CINCINNATI — Cincy partied like it was 1990 on Friday night, bringing in MC Hammer to fete the city’s last world championship team 20 years after it painted the baseball world red.

The Rockies? Most of them bailed out of the visiting clubhouse before the postgame concert and fireworks knowing full well they should have put a damper on things by beating today’s version of the Reds.

“We put ourselves in a wonderful position to steal that game,” Rockies manager Jim Tracy said. “We gave ourselves one opportunity, and we weren’t able to capitalize.”

The Reds won 3-2 on a hot and humid night at Great American Ball Park, but the story was three runs that didn’t score and one that should have. If it had, the Rockies would have tied it in the eighth inning.

Not that they wanted to settle for only one.

“You’ve got the bases loaded and nobody out,” Tracy said. “You’ve got to push somebody across. . . . You’re trying to push more than one across.”

The thought of scoring at all didn’t cross the Rockies’ minds in the early going as Bronson Arroyo (10-4) held them to one hit, an infield single by Jonathan Herrera, through 6 2/3 innings. But a fifth-inning catch by Dexter Fowler that in a world of web gems ranked as an entire diamond mine kept things close.

“I thought, ‘This is not my night,’ because I thought it was going to leave the yard,” said Jason Hammel, who had a personal six-game winning streak snapped despite a career-high 10 strikeouts. “Obviously, I tip my cap to Dex. That was an unreal play.”

Jay Bruce hit a deep drive to right-center that looked like a sure home run, but Fowler sprinted to the wall, leaped 2 feet over the railing and snagged the ball before it could be swallowed by a sea of fans.

“I knew I had to jump for it,” Fowler said. “I knew it had a chance to go out, but I saw it all the way.
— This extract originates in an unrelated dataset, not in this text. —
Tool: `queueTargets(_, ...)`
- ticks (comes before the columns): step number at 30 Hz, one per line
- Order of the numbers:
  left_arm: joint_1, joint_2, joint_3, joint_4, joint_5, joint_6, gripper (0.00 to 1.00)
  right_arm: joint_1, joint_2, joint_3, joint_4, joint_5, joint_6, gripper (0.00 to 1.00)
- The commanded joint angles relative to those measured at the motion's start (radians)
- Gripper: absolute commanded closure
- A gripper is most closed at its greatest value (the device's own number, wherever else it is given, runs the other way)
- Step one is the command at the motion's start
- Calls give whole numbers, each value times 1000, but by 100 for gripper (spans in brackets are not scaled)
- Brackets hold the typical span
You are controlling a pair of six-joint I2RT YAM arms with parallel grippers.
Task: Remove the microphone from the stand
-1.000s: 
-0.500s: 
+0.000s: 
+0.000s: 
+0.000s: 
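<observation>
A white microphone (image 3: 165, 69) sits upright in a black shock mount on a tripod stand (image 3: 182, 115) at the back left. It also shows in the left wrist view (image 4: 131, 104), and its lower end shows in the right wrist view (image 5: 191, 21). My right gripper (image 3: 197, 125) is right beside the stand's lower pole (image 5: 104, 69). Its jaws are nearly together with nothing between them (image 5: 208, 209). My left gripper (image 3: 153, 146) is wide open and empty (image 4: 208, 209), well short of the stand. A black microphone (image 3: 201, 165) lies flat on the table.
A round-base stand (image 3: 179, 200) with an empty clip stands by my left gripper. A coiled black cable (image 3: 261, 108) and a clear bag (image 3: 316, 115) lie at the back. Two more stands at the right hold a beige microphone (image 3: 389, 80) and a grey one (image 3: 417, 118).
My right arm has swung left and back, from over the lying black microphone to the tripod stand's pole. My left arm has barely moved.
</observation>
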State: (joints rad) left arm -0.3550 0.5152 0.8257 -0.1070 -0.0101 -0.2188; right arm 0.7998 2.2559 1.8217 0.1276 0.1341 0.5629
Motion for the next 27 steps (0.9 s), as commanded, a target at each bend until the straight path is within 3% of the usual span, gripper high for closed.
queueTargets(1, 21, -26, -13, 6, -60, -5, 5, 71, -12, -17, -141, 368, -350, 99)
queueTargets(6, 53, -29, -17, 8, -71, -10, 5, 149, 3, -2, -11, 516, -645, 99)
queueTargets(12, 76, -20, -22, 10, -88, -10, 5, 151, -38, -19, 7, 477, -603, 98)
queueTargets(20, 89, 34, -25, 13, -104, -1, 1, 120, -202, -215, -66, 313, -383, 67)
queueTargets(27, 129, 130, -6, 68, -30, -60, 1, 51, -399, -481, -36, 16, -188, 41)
You always need momentum, and I thought it would shift our way. It did a little bit, but we didn’t get it done.”

If Fowler’s glove kept the Rockies in the game — a home run would have made it 5-0 at a time when they had one hit — his bat was among the reasons they didn’t win it. He popped up to right field with no outs and the bases loaded in the eighth, moments after Miguel Olivo had gotten the Rockies within a run with his 12th home run.

Arthur Rhodes, a first-time all-star at age 40, followed by getting a called third strike on Jonathan Herrera, who threw up his arms in disgust at umpire Tom Hallion’s call. With many of the 37,188 in the house on their feet, Rhodes slammed the door by getting Carlos Gonzalez to chase high heat for strike three.

“I made some pitches tonight, but unfortunately they fell,” said Hammel, who hadn’t lost since May 21. “You’re going to have nights like that. I don’t like pitching in humidity because I sweat like a pig, but I did a pretty good job.

“We all did. We battled but we just couldn’t pull it out at the end.”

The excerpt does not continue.